What you will do
Search the entries below for the word "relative" and copy each line that has it.

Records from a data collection
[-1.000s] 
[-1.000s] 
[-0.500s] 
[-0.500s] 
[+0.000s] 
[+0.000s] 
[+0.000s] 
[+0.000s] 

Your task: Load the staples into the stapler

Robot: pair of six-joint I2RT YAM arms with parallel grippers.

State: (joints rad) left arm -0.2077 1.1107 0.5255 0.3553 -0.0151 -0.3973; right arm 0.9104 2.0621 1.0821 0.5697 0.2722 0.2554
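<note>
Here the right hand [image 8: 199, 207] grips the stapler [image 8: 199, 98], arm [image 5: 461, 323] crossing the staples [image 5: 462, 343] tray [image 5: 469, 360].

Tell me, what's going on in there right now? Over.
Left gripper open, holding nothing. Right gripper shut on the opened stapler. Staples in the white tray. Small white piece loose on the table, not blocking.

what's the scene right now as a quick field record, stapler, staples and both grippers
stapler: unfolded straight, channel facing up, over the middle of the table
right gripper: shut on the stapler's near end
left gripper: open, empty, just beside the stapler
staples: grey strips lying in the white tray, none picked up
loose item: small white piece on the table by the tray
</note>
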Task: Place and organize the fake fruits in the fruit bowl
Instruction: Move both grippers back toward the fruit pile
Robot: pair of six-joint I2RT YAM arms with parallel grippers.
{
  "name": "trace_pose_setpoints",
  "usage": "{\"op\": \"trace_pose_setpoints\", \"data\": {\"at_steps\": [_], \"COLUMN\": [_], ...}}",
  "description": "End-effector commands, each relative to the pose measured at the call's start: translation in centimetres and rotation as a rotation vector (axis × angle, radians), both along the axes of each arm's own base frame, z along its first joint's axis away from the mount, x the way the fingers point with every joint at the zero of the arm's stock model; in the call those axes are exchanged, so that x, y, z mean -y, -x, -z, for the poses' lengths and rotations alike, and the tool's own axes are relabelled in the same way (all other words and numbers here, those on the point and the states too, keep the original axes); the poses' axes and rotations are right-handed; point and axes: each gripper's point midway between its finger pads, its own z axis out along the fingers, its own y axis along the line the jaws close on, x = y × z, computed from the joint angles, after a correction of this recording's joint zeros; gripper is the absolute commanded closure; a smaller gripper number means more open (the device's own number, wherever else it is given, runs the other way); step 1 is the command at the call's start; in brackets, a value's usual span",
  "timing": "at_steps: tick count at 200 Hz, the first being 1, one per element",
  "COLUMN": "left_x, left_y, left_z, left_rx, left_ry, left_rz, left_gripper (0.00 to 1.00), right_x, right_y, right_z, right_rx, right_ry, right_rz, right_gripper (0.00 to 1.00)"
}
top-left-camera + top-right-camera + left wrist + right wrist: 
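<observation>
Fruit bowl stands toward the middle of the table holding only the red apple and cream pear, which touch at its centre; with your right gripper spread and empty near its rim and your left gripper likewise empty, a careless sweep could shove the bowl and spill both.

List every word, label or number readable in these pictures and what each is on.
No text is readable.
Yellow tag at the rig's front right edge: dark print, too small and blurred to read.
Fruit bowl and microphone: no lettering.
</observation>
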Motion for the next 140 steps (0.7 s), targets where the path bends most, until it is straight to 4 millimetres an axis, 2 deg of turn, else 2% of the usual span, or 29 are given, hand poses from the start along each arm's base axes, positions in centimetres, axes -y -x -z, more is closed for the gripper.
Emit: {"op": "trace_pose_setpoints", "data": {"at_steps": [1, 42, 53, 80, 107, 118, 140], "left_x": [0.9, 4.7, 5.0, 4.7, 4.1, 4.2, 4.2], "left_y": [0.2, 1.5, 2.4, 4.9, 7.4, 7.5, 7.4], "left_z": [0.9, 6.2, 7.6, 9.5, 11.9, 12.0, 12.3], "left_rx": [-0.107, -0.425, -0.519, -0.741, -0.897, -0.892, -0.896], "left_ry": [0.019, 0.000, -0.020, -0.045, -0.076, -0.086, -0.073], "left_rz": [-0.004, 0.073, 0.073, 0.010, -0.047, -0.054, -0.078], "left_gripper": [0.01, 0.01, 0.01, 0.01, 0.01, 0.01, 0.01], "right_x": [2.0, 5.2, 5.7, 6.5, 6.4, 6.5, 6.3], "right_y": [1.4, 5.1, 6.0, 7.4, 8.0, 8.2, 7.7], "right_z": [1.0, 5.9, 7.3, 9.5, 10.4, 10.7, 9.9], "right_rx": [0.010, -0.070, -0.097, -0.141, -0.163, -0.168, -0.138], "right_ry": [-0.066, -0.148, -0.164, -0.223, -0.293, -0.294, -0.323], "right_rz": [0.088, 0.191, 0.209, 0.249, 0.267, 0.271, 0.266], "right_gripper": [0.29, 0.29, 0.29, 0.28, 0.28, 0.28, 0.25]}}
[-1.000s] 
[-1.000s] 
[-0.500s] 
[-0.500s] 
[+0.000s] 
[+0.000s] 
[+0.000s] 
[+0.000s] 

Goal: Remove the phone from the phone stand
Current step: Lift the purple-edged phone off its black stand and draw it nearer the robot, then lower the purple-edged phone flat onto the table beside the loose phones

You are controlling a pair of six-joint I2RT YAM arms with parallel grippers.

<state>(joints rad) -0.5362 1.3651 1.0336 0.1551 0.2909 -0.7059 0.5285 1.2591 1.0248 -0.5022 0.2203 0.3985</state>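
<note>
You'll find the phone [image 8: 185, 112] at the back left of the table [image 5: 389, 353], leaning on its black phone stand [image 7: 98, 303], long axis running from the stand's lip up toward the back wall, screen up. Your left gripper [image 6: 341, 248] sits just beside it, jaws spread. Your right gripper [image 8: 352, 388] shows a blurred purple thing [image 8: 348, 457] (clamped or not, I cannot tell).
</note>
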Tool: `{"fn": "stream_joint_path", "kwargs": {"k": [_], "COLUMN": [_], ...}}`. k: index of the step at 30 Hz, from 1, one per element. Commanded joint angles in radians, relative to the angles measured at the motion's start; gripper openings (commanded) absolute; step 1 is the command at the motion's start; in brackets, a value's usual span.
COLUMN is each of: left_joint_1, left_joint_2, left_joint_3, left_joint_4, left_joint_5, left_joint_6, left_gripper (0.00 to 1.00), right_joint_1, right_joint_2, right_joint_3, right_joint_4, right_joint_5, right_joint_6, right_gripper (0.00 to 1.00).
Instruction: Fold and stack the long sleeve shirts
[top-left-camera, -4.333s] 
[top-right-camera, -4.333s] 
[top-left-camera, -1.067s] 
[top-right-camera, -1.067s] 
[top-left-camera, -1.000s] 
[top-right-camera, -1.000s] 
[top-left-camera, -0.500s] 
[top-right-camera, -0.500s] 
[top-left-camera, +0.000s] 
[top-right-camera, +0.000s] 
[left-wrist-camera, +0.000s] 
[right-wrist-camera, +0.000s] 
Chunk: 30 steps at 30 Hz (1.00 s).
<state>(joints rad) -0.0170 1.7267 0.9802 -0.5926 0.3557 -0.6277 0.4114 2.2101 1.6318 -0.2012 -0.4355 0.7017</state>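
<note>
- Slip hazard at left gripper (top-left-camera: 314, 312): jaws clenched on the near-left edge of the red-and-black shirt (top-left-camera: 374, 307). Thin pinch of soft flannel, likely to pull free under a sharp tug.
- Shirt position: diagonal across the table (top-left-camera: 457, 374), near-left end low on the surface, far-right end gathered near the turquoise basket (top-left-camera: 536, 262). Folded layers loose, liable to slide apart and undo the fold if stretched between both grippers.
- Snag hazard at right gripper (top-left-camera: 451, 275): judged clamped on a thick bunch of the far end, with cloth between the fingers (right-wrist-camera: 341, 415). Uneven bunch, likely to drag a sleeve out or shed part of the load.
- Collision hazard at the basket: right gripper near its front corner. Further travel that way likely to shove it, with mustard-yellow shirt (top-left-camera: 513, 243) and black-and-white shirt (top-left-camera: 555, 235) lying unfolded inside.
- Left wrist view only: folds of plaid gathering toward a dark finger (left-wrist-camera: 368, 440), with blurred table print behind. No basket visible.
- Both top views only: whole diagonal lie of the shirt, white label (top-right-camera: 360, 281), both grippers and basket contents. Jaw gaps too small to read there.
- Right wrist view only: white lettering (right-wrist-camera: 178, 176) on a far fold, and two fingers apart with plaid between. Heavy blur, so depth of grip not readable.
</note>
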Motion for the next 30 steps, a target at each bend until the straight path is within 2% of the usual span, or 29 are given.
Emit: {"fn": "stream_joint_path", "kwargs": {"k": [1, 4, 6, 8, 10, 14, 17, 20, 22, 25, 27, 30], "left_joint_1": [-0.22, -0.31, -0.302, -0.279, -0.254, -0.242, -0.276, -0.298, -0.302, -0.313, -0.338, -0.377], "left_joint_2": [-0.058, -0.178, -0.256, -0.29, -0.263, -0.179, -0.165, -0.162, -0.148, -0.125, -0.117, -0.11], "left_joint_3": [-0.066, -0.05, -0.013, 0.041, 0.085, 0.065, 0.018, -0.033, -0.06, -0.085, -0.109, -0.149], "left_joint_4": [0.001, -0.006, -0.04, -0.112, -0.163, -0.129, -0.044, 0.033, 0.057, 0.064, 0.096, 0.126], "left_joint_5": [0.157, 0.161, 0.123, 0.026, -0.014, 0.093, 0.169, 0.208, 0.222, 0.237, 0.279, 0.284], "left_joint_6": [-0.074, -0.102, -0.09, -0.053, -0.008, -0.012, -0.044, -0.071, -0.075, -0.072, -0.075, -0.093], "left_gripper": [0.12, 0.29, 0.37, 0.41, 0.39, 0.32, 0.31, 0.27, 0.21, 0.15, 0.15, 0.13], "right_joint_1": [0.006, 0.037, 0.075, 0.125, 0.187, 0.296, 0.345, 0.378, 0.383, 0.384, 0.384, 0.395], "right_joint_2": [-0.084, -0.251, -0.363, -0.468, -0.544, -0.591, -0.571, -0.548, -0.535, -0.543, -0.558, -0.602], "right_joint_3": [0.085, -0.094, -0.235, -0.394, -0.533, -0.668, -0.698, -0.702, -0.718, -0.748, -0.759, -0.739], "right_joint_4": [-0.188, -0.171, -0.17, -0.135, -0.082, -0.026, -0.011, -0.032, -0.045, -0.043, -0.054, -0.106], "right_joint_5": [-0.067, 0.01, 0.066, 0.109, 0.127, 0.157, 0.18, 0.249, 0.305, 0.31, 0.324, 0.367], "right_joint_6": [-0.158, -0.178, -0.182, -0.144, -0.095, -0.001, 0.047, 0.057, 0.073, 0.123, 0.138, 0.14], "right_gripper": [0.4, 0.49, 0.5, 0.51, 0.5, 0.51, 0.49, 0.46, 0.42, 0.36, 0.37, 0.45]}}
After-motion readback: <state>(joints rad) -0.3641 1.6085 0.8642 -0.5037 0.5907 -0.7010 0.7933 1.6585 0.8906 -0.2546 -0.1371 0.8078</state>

Answer space
  "description": "End-effector commands, each relative to the pose measured at the call's start: translation in centimetres and rotation as a rotation vector (axis × angle, radians), both along the axes of each arm's own base frame, z along its first joint's axis away from the mount, x the way the fingers point with every joint at the zero of the arm's stock model; in the call those axes are exchanged, so that x, y, z mean -y, -x, -z, for the poses' lengths and rotations alike, and the tool's own axes are relabelled in the same way (all other words and numbers here, those on the point and the states too, keep the original axes); the poses' axes and rotations are right-handed; point and axes: each gripper's point midway between its finger pads, its own z axis out along the fingers, its own y axis along the line the jaws close on, x = y × z, computed from the joint angles, after a correction of this recording's joint zeros; gripper is the absolute commanded closure; a smaller gripper number means more open (the device's own number, wherever else it is given, runs the other way); step 1 is the command at the call's start; in brackets, a value's usual span",
Tool: `{"fn": "stream_joint_path", "kwargs": {"k": [_], "COLUMN": [_], ...}}`. k: index of the step at 30 Hz, from 1, one per element. Commanded joint angles in radians, relative to the angles measured at the motion's start; gripper openings (commanded) absolute; step 1 is the command at the motion's start; in brackets, a value's usual span.

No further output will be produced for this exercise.